• [Exercise prompt] Repeat exactly the lines of the listing below, please, starting with the first and ending with the line containing "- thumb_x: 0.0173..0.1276"; leave out the rest.

• [Source data]
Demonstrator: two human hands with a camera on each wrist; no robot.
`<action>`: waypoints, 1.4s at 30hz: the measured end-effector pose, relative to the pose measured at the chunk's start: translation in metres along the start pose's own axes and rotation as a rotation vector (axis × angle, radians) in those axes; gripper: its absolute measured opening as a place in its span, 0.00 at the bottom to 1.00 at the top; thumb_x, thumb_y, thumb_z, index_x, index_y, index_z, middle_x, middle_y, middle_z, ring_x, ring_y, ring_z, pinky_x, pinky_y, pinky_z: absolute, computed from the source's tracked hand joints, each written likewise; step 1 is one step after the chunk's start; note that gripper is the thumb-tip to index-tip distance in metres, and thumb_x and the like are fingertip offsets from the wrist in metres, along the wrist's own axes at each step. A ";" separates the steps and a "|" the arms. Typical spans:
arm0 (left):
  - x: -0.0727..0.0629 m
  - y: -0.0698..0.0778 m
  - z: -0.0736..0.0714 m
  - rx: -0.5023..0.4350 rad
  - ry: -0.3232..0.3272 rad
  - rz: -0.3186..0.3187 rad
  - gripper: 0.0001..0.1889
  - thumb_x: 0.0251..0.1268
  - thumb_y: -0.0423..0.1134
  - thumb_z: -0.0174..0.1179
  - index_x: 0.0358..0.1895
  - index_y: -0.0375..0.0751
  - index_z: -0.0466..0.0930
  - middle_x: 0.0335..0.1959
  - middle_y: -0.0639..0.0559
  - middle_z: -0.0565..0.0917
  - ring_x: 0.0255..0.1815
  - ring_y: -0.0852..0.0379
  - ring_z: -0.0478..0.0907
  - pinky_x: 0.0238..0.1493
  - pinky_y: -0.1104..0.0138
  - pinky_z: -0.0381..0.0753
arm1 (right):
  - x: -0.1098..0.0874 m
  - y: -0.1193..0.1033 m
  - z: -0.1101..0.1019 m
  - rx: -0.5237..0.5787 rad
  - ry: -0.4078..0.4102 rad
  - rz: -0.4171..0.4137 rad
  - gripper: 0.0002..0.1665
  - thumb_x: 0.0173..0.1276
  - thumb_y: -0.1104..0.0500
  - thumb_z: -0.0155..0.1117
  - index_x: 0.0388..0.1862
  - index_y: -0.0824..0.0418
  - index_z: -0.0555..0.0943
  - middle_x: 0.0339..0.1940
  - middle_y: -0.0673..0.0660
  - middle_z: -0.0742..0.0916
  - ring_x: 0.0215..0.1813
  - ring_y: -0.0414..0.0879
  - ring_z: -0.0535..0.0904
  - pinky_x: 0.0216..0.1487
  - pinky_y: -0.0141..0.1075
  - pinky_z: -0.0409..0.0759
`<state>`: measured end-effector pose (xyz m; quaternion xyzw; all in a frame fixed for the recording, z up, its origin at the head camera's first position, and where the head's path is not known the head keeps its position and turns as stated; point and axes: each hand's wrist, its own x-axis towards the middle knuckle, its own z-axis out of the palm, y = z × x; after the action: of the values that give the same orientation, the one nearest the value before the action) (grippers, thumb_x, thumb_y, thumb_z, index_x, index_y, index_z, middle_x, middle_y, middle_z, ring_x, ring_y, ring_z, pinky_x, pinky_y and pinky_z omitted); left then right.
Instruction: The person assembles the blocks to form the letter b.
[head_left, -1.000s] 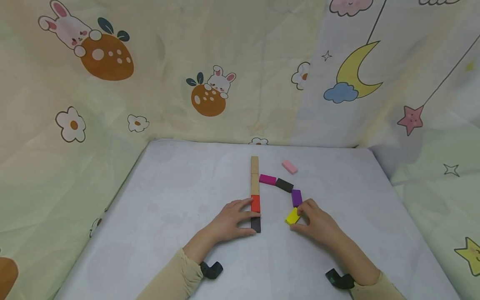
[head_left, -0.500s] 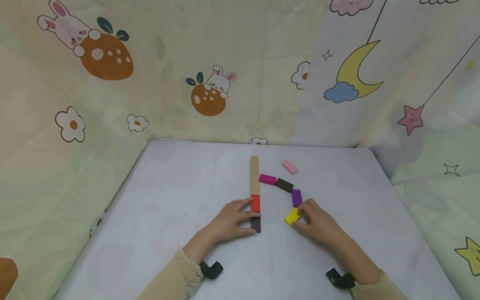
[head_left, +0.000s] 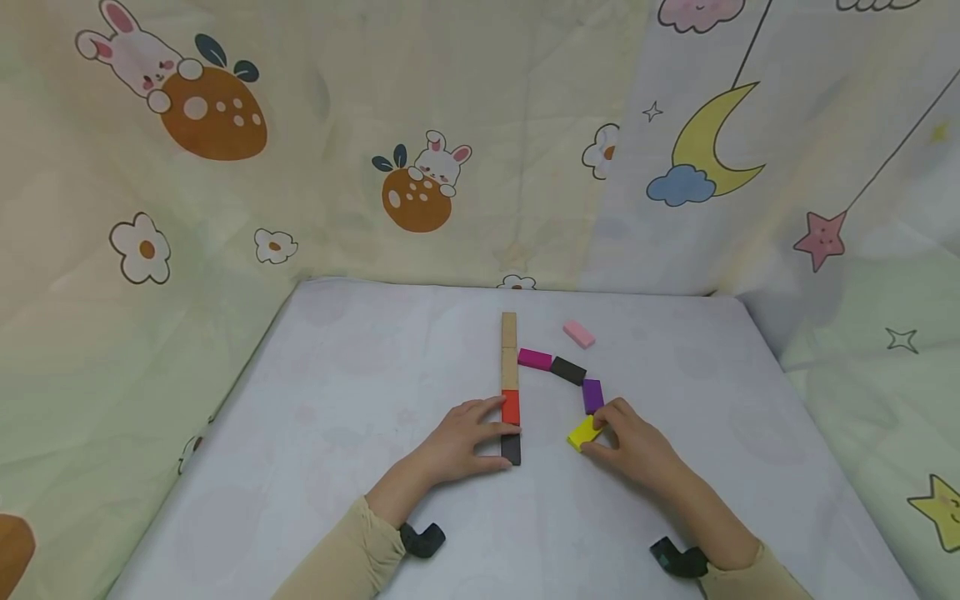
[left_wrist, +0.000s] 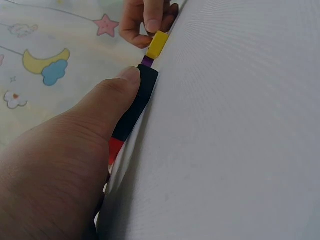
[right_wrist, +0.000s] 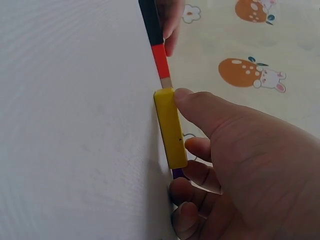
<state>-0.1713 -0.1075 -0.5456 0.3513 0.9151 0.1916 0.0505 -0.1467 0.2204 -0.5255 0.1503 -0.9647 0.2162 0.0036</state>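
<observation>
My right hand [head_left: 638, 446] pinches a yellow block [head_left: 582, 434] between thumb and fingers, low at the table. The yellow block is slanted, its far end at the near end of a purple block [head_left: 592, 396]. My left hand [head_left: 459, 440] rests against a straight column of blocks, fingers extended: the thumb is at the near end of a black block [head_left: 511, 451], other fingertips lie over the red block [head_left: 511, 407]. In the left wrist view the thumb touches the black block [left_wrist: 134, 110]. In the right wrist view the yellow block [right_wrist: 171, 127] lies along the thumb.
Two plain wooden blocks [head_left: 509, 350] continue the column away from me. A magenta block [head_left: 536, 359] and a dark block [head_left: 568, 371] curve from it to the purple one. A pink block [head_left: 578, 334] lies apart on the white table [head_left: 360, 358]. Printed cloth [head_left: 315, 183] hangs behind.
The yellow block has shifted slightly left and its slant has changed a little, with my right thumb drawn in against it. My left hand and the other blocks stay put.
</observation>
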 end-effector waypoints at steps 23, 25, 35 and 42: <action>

• [Response area]
Demonstrator: two human hands with a camera on each wrist; no robot.
`<action>`: waypoints, 1.4s at 30hz: the measured end-effector pose, relative to the pose measured at the chunk's start: translation in metres along the start pose's own axes and rotation as a rotation vector (axis × angle, radians) in those axes; gripper: its absolute measured opening as a place in its span, 0.00 at the bottom to 1.00 at the top; thumb_x, thumb_y, thumb_z, index_x, index_y, index_z, middle_x, middle_y, middle_z, ring_x, ring_y, ring_z, pinky_x, pinky_y, pinky_z: absolute, computed from the source's tracked hand joints, each written likewise; step 1 is one step after the chunk's start; note that gripper is the thumb-tip to index-tip distance in metres, and thumb_x and the like are fingertip offsets from the wrist in metres, along the wrist's own axes at each step. A ";" separates the steps and a "|" the arms. Typical spans:
arm0 (left):
  - x: -0.0727..0.0629 m
  - y: -0.0698..0.0778 m
  - z: -0.0736..0.0714 m
  - rx: -0.5023..0.4350 rad
  - ry: -0.3232..0.3272 rad
  - rz: -0.3186..0.3187 rad
  - gripper: 0.0001..0.1889
  - thumb_x: 0.0251..0.1268
  - thumb_y: -0.0423..0.1134
  - thumb_z: -0.0174..0.1179
  - index_x: 0.0358..0.1895
  - index_y: -0.0375..0.0751
  - index_z: -0.0466..0.0930
  - middle_x: 0.0335..0.1959
  - middle_y: -0.0639..0.0559
  - middle_z: -0.0565..0.0917
  - ring_x: 0.0255..0.1815
  - ring_y: -0.0852..0.0379
  - ring_z: -0.0478..0.0907
  - pinky_x: 0.0238..0.1493
  - pinky_y: -0.1104..0.0138
  - pinky_z: -0.0381..0.0753
arm1 (right):
  - x: -0.1098..0.0874 m
  - y: -0.1193..0.1033 m
  - z: -0.1101..0.1019 m
  - rx: -0.5237..0.5787 rad
  - ry: -0.4078..0.4102 rad
  - rz: -0.4171..0.4137 rad
  - gripper: 0.0002..0.1665
  - thumb_x: 0.0173..0.1276

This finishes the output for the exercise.